:: ABOUT THIS EXERCISE ::
The whole listing below must be repeated exactly.
:: COLLECTED DATA ::
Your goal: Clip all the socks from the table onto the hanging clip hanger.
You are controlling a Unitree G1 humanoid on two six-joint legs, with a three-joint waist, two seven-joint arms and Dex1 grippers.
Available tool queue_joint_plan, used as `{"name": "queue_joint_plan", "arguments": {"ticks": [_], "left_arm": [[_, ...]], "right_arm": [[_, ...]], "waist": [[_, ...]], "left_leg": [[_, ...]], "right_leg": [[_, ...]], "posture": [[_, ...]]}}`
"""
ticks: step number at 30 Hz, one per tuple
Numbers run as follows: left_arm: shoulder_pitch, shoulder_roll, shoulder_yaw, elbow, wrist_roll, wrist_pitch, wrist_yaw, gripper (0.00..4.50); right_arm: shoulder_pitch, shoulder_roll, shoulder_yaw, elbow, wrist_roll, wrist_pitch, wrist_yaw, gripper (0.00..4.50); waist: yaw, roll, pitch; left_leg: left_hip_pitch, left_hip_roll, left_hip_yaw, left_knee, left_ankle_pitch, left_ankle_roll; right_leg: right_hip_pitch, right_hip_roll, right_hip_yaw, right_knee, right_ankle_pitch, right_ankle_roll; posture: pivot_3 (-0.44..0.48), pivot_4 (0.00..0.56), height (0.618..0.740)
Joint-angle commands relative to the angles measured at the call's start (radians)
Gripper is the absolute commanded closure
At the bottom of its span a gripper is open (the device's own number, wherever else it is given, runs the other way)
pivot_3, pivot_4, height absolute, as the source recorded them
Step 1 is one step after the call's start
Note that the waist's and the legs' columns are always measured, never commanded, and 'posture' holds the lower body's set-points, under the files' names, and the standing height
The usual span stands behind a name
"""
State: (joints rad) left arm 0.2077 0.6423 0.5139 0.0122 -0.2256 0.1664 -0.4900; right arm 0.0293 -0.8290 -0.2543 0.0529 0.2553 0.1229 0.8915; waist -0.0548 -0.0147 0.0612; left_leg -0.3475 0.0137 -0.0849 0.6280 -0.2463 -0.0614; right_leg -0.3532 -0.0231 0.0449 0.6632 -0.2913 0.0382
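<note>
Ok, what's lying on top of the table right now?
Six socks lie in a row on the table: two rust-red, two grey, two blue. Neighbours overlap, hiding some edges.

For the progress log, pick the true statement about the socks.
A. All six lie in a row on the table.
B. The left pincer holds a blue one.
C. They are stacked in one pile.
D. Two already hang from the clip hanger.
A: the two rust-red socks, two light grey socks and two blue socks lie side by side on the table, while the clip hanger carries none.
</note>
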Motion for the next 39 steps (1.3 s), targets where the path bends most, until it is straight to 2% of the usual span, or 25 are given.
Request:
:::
:: OUTPUT OF THE TASK ::
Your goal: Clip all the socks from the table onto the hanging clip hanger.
You are controlling a Unitree G1 humanoid on two six-joint legs, with a three-joint waist, two seven-joint arms and Dex1 grippers.
Available tool queue_joint_plan, used as `{"name": "queue_joint_plan", "arguments": {"ticks": [_], "left_arm": [[_, ...]], "right_arm": [[_, ...]], "waist": [[_, ...]], "left_leg": [[_, ...]], "right_leg": [[_, ...]], "posture": [[_, ...]]}}`
"""
ticks: step number at 30 Hz, one per tuple
Numbers run as follows: left_arm: shoulder_pitch, shoulder_roll, shoulder_yaw, elbow, wrist_roll, wrist_pitch, wrist_yaw, gripper (0.00..4.50); right_arm: shoulder_pitch, shoulder_roll, shoulder_yaw, elbow, wrist_roll, wrist_pitch, wrist_yaw, gripper (0.00..4.50); waist: yaw, roll, pitch; left_leg: left_hip_pitch, left_hip_roll, left_hip_yaw, left_knee, left_ankle_pitch, left_ankle_roll; right_leg: right_hip_pitch, right_hip_roll, right_hip_yaw, right_knee, right_ankle_pitch, right_ankle_roll; posture: pivot_3 (-0.44..0.48), pivot_4 (0.00..0.56), height (0.618..0.740)
Joint-angle commands relative to the angles measured at the call's start (radians)
Gripper is the absolute commanded closure
At the bottom of its span a gripper is open (the device's own number, wherever else it is given, runs the other way)
pivot_3, pivot_4, height absolute, as the source recorded them
Step 1 is one step after the call's start
Note that the waist's and the legs' columns are always measured, never commanded, and 'posture' holds the lower body's set-points, under the files' names, and the standing height
The usual span stands behind a name
"""
State: (joints rad) left arm 0.2077 0.6423 0.5139 0.0122 -0.2256 0.1664 -0.4900; right arm 0.0293 -0.8290 -0.2543 0.0529 0.2553 0.1229 0.8915; waist -0.0548 -0.0147 0.0612; left_leg -0.3475 0.0137 -0.0849 0.6280 -0.2463 -0.0614; right_leg -0.3532 -0.0231 0.0449 0.6632 -0.2913 0.0382
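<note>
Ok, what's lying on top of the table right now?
Six socks lie in a row on the table: two rust-red, two grey, two blue. Neighbours overlap, hiding some edges.

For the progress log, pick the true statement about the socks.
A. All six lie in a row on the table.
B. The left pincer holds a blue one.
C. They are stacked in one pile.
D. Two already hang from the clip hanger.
A: the two rust-red socks, two light grey socks and two blue socks lie side by side on the table, while the clip hanger carries none.
</note>
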Motion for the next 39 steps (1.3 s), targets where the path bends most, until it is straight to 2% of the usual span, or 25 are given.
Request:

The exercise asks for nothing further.